— Exercise instructions —
Retype the data exactly. Spelling and punctuation stay as they are.

— Data excerpt —
BEGIN

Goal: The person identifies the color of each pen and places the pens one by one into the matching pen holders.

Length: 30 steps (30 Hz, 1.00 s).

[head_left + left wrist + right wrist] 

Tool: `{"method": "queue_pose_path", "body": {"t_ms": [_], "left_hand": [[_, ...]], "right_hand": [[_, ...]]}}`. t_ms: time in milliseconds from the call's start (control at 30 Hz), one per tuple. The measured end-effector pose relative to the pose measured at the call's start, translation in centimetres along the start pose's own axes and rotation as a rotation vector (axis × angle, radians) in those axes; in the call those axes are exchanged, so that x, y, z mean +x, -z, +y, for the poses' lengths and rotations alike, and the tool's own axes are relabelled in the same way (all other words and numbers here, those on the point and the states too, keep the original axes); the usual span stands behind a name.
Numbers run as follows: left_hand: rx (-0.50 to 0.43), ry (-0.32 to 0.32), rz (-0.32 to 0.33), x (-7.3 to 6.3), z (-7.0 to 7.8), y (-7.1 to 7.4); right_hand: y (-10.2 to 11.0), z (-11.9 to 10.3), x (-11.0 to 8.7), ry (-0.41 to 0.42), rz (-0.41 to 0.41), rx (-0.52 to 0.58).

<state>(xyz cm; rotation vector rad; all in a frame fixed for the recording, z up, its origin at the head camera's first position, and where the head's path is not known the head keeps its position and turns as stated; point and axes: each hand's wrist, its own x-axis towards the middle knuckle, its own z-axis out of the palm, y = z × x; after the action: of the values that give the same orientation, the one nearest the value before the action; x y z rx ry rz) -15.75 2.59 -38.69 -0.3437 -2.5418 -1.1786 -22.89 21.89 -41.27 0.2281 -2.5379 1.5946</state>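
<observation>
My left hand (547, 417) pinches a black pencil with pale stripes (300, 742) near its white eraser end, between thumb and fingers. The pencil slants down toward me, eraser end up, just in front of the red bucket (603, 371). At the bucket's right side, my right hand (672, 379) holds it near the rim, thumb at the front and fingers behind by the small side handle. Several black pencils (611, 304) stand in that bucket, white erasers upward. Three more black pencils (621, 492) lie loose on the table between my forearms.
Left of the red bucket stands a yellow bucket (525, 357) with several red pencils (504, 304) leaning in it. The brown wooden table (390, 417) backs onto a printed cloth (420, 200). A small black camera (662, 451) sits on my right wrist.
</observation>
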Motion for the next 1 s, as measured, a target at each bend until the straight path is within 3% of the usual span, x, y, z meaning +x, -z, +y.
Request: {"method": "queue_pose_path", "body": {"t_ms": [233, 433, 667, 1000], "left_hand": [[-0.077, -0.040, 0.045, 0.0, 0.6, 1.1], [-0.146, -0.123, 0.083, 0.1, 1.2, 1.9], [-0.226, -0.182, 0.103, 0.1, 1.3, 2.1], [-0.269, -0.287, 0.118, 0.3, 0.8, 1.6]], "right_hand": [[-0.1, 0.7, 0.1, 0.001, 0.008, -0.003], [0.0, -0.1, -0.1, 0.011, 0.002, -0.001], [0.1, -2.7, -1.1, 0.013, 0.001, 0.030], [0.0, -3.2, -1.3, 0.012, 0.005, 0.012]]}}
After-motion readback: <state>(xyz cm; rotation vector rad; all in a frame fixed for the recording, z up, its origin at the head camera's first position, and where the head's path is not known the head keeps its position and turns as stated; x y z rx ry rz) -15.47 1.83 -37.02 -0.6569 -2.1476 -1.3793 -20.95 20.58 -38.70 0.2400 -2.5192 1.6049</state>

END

— Answer for the task —
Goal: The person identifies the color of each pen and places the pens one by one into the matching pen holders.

Length: 30 steps (30 Hz, 1.00 s).

[head_left + left wrist + right wrist] 

Tool: `{"method": "queue_pose_path", "body": {"t_ms": [_], "left_hand": [[_, ...]], "right_hand": [[_, ...]]}}`. t_ms: time in milliseconds from the call's start (control at 30 Hz), one per tuple. The measured end-effector pose relative to the pose measured at the call's start, translation in centimetres along the start pose's own axes and rotation as a rotation vector (axis × angle, radians) in those axes; in the call those axes are exchanged, so that x, y, z mean +x, -z, +y, for the poses' lengths and rotations alike, and the tool's own axes are relabelled in the same way (all other words and numbers here, those on the point and the states too, keep the original axes); the usual span stands behind a name.
Numbers run as follows: left_hand: rx (-0.50 to 0.43), ry (-0.32 to 0.32), rz (-0.32 to 0.33), x (-7.3 to 6.3), z (-7.0 to 7.8), y (-7.1 to 7.4); right_hand: y (-10.2 to 11.0), z (-11.9 to 10.3), x (-11.0 to 8.7), ry (-0.41 to 0.42), rz (-0.41 to 0.41), rx (-0.52 to 0.58).

<state>(xyz cm; rotation vector rad; all in a frame fixed for the recording, z up, its origin at the head camera's first position, and where the head's path is not known the head keeps its position and turns as stated; point and axes: each hand's wrist, its own x-axis towards the middle knuckle, its own z-axis out of the palm, y = z × x; after the action: of the values that give the same orientation, the one nearest the value before the action; x y z rx ry rz) -15.75 2.59 -38.69 -0.3437 -2.5418 -1.1786 -22.89 21.89 -41.27 0.2281 -2.5379 1.5946</state>
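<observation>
My left hand (547, 417) pinches a black pencil with pale stripes (300, 742) near its white eraser end, between thumb and fingers. The pencil slants down toward me, eraser end up, just in front of the red bucket (603, 371). At the bucket's right side, my right hand (672, 379) holds it near the rim, thumb at the front and fingers behind by the small side handle. Several black pencils (611, 304) stand in that bucket, white erasers upward. Three more black pencils (621, 492) lie loose on the table between my forearms.
Left of the red bucket stands a yellow bucket (525, 357) with several red pencils (504, 304) leaning in it. The brown wooden table (390, 417) backs onto a printed cloth (420, 200). A small black camera (662, 451) sits on my right wrist.
</observation>
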Motion for the next 1 s, as measured, a target at each bend until the straight path is within 3% of the usual span, x, y, z meaning +x, -z, +y.
Request: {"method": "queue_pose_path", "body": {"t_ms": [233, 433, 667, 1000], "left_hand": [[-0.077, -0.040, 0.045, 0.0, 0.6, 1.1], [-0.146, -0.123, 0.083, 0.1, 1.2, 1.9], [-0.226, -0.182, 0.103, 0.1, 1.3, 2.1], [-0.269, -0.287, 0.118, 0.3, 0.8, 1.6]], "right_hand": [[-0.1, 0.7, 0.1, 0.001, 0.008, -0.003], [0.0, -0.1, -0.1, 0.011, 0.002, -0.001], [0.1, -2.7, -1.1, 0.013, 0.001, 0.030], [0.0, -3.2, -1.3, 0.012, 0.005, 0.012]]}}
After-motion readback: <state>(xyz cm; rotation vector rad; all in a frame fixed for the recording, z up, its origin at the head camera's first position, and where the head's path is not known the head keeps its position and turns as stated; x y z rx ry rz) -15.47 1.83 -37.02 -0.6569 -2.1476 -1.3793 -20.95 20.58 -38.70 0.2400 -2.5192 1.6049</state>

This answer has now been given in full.